What The Stakes Are — And Aren’t
The high stakes explain why claims that DL has hit a wall are so provocative. If Marcus and the nativists are right, DL will never get to human-like AI, no matter how many new architectures it comes up with or how much computing power it throws at it. It is just confusion to keep adding more layers, because genuine symbolic manipulation demands an innate symbolic manipulator, full stop. And since this symbolic manipulation is at the base of several abilities of common sense, a DL-only system will never possess anything more than a rough-and-ready understanding of anything.
By contrast, if DL advocates and the empiricists are right, it’s the idea of inserting a module for symbolic manipulation that is confused. In that case, DL systems are already engaged in symbolic reasoning and will continue to improve at it as they become better at satisfying constraints through more multimodal self-supervised learning, an increasingly useful predictive world model, and an expansion of working memory for simulating and evaluating outcomes. Introducing a symbolic manipulation module would not lead to more human-like AI, but instead force all “reasoning” operations through an unnecessary and unmotivated bottleneck that would take us further from human-like intelligence. This threatens to cut off one of the most impressive aspects to deep learning: its ability to come up with far more useful and clever solutions than the ones human programmers conceive of.

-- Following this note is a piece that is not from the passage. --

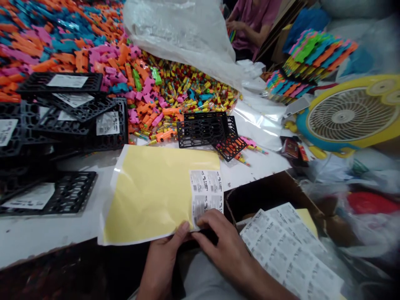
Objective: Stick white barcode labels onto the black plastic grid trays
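A yellow backing sheet (150,187) lies at the front edge of the white table, with several printed labels (208,183) left along its right side. My left hand (165,254) pinches the sheet's lower edge, thumb on top and fingers hidden beneath. Just to the right, my right hand (218,241) has its fingers curled at the lowest label, with thumb and index near the sheet's edge; whether a label is between them is unclear. Black plastic grids bearing white labels (108,123) are piled on the left.
Colourful plastic pieces (81,54) heap across the back. Unlabelled black grids (203,131) lie behind the sheet. An open carton (268,191) holds label sheets (287,250) at right, near a yellow fan (353,116). A person (253,25) sits behind.
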`<state>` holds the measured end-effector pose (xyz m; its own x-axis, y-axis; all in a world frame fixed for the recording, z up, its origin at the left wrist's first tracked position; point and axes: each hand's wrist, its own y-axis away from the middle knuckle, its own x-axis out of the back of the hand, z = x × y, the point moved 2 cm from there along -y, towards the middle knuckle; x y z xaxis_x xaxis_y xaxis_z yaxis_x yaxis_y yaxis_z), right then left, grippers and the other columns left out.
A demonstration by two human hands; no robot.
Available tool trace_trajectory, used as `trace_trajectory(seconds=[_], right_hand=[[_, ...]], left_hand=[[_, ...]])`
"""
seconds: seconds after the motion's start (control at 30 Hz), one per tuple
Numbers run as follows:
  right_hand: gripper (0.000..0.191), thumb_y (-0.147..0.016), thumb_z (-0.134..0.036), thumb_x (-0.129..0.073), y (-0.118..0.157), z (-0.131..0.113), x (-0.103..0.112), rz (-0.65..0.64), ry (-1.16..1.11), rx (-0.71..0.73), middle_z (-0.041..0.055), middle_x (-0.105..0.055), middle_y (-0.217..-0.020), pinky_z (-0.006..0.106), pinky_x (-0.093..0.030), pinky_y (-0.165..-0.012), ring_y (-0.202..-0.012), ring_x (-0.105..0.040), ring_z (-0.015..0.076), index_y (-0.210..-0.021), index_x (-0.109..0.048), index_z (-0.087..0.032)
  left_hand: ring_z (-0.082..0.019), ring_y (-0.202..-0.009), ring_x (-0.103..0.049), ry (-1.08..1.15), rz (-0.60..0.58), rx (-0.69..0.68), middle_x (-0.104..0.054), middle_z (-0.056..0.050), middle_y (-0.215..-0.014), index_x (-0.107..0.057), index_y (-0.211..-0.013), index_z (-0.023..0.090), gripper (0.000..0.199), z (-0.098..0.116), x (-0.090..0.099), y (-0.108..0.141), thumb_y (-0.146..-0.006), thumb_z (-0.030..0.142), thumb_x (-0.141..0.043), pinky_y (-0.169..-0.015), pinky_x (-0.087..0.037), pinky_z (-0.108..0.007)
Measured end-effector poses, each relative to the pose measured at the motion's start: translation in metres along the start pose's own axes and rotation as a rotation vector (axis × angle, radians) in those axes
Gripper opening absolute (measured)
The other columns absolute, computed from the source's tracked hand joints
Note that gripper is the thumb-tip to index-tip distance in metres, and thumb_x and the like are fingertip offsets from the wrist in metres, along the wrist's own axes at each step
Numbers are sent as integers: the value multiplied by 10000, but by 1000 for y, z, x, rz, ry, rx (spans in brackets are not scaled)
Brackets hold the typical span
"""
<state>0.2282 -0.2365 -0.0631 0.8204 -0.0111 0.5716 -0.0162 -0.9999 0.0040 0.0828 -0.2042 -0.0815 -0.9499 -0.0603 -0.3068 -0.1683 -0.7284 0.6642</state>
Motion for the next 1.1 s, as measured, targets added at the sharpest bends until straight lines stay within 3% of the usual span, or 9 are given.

As big as the stakes are, though, it is also important to note that many issues raised in these debates are, at least to some degree, peripheral. There are sometimes claims that the high-dimensional vectors in DL systems should be treated like discrete symbols (probably not), whether the lines of code needed to implement a DL system make it a “hybrid” system (semantics), whether winning at complex games requires handcrafted, domain-specific knowledge or whether it can learn it (too soon to tell). There’s also a question of whether hybrid systems will help with the ethical problems surrounding AI (no).

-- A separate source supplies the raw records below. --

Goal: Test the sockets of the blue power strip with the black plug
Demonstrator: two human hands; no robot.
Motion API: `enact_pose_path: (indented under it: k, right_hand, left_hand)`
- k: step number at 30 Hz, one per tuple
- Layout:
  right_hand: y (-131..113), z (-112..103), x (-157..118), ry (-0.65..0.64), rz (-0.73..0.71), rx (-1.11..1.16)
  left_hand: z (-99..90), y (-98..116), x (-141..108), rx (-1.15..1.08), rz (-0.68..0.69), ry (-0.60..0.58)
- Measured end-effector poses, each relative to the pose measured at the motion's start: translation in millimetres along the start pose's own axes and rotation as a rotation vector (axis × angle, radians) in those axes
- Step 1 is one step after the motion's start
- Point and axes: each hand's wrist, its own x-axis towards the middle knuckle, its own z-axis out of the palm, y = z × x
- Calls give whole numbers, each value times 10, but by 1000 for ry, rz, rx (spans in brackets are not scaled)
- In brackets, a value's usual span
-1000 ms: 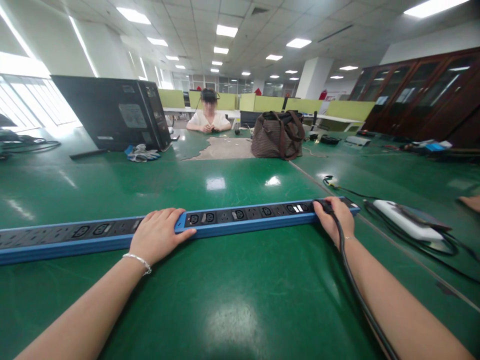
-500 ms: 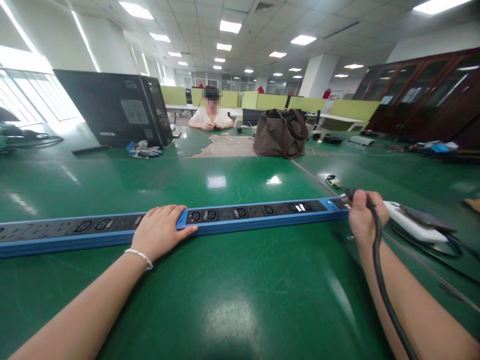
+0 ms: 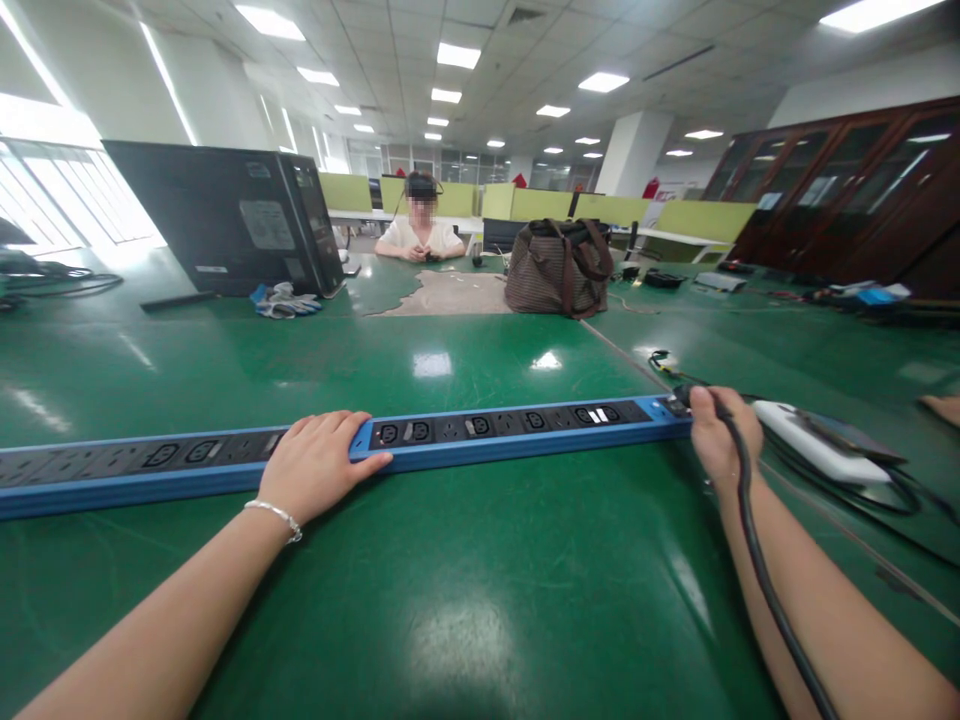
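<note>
A long blue power strip with black sockets lies across the green table. My left hand rests over its middle, fingers on top and thumb along the near side. At the strip's right end, my right hand is closed around the plug of a thick black cable. The plug's head is at the socket in the strip's end; my fingers partly hide it, and how far in it sits cannot be told. The cable runs down over my right forearm.
A white device with black cables lies right of my right hand. Farther back stand a black computer case, gloves and a brown bag. A person sits across the table. Another person's hand shows at the right edge.
My right hand has moved slightly left with the plug, which is now closer to the strip's end socket. My left hand stays on the strip.
</note>
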Motion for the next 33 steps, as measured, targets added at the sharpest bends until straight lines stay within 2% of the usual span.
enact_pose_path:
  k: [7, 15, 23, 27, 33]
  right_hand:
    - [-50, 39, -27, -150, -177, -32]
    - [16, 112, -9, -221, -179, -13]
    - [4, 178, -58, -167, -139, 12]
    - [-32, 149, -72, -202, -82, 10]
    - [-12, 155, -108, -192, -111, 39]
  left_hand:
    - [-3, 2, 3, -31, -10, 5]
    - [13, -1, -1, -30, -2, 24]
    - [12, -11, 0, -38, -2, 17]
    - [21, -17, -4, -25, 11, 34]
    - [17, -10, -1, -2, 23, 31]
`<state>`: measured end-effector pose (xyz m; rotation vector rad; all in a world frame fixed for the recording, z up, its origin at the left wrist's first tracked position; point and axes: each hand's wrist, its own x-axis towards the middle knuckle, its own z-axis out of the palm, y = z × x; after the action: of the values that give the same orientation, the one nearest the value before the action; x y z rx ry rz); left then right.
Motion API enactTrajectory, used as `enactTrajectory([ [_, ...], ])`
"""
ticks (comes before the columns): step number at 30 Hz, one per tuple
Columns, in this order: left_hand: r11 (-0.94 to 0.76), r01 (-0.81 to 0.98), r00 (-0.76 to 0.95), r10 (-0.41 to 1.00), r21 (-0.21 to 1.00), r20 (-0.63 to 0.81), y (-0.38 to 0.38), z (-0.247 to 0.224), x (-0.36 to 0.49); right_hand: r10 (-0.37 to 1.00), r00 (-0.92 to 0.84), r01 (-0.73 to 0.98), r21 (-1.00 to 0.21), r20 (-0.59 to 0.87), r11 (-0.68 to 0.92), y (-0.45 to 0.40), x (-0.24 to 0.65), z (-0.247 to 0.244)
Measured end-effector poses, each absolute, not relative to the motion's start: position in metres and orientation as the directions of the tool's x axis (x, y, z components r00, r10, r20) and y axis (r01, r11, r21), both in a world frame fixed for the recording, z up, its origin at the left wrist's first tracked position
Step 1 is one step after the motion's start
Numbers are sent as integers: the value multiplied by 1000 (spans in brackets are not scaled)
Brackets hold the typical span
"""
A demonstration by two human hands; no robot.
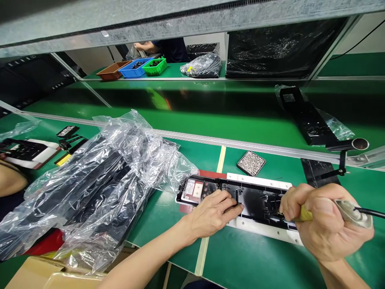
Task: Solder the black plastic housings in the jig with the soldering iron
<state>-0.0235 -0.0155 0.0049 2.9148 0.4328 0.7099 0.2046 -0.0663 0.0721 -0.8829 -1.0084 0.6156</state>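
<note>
A long black plastic panel (pixel 252 200) lies in a white fixture (pixel 258 226) on the green bench. My left hand (pixel 212 210) rests on the panel's middle, fingers bent and closed down on it near a narrow slot; the fingertips are partly hidden. My right hand (pixel 325 218) is wrapped round a corded hand tool (pixel 353 212) with a yellowish grip, over the panel's right end. The tool's tip is hidden behind my fingers, so its kind does not show. Behind the fixture sits a small black tray of tiny silvery pieces (pixel 252 163).
Black parts in clear plastic bags (pixel 114 172) cover the left bench. A metal tube holder (pixel 359 143) stands at right, near another black panel (pixel 306 116). Coloured bins (pixel 136 67) sit beyond; a co-worker's arm (pixel 12 178) is at left. A metal shelf beam (pixel 192 24) crosses above.
</note>
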Motion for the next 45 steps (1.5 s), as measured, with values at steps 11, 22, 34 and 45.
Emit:
enactTrajectory([
  [11, -900, 298, 799, 418, 319, 431, 13, 3, -13, 823, 337, -61, -862, 458, 504, -67, 204, 67],
  [22, -755, 533, 777, 615, 383, 132, 118, -9, 65, 820, 356, -55, -866, 447, 497, -67, 204, 64],
  [34, -743, 528, 785, 611, 411, 98, 121, -9, 87, 823, 360, -64, -868, 441, 493, -72, 205, 60],
  [45, -349, 448, 583, 812, 823, 27, 77, 30, 31, 826, 376, -78, -874, 420, 480, -70, 209, 59],
])
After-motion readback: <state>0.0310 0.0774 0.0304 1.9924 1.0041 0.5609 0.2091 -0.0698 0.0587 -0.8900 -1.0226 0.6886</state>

And none of this is to justify the silliest bits of hype: Current systems aren’t conscious, they don’t understand us, reinforcement learning isn’t enough, and you can’t build human-like intelligence just by scaling up. But all these issues are peripheral from the main debate: Does symbolic manipulation need to be hard-coded, or can it be learned?
Is this a call to stop investigating hybrid models (i.e., models with a non-differentiable symbolic manipulator)? Of course not. People should go with what works. But researchers have worked on hybrid models since the 1980s, and they have not proven to be a silver bullet — or, in many cases, even remotely as good as neural networks. More broadly, people should be skeptical that DL is at the limit; given the constant, incremental improvement on tasks seen just recently in DALL-E 2, Gato and PaLM, it seems wise not to mistake hurdles for walls. The inevitable failure of DL has been predicted before, but it didn’t pay to bet against it.